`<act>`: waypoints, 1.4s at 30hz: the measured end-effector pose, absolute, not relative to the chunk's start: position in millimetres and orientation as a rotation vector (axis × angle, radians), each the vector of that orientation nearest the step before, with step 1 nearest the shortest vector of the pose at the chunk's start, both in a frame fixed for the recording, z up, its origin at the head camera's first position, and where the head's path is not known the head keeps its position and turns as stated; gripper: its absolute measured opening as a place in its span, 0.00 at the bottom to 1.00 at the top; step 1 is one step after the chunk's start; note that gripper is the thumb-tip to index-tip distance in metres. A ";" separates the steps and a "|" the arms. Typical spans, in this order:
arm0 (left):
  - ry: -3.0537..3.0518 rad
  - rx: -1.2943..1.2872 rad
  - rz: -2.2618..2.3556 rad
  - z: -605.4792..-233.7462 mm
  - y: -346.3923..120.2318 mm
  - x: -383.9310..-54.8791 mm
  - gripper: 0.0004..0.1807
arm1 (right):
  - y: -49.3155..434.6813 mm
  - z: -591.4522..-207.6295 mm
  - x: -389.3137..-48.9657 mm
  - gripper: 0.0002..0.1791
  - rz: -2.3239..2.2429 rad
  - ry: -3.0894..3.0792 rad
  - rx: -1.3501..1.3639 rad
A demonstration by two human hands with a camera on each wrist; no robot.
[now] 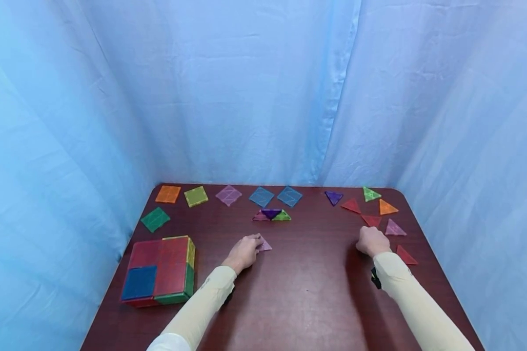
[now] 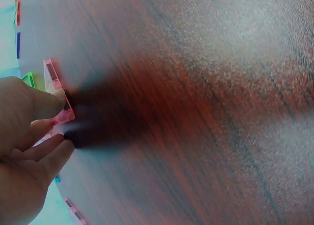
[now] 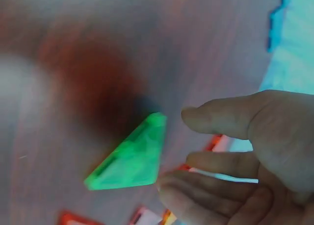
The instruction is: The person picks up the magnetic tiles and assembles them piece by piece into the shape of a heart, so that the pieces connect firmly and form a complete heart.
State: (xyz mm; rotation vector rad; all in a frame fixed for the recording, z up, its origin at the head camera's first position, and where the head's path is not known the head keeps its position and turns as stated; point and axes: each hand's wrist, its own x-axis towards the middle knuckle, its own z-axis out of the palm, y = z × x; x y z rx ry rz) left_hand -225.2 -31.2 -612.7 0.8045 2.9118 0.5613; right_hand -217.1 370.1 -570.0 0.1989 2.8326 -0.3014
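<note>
My left hand (image 1: 242,253) reaches over the middle of the table and pinches a pink triangular magnetic tile (image 1: 265,243) between thumb and fingers. The pink frame of that tile shows at the thumb in the left wrist view. Just beyond it lies a row of three triangular tiles: pink (image 1: 260,216), purple (image 1: 271,213) and green (image 1: 283,216). My right hand (image 1: 373,242) is low at the right side. In the right wrist view its thumb is apart from the fingers, and a green triangular tile (image 3: 132,159) has one corner right at a fingertip. From the head view the hand hides that tile.
Loose triangular tiles lie at the right, among them a red one (image 1: 406,255) and an orange one (image 1: 387,207). Square tiles, such as a yellow one (image 1: 196,196), line the back left. A block of stacked tiles (image 1: 171,263) stands at the left; curtains (image 1: 254,97) surround the table.
</note>
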 end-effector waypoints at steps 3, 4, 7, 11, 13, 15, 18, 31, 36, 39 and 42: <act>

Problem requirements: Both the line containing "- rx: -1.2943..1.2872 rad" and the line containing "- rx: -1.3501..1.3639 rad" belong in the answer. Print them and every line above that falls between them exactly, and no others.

Answer space:
  - rx: -1.2943..1.2872 rad
  - rz: -2.2618..2.3556 rad
  - z: -605.4792..-233.7462 mm
  - y: -346.3923..120.2318 mm
  - x: -383.9310..-54.8791 mm
  - gripper: 0.0004..0.1807
arm1 (right):
  - y: -49.3155..434.6813 mm
  - z: -591.4522..-207.6295 mm
  - x: -389.3137..-48.9657 mm
  - gripper: 0.0002..0.1791
  - rz: -2.3239..2.2429 rad
  - ry: -3.0894..3.0792 rad
  - rx: -1.3501..1.3639 rad

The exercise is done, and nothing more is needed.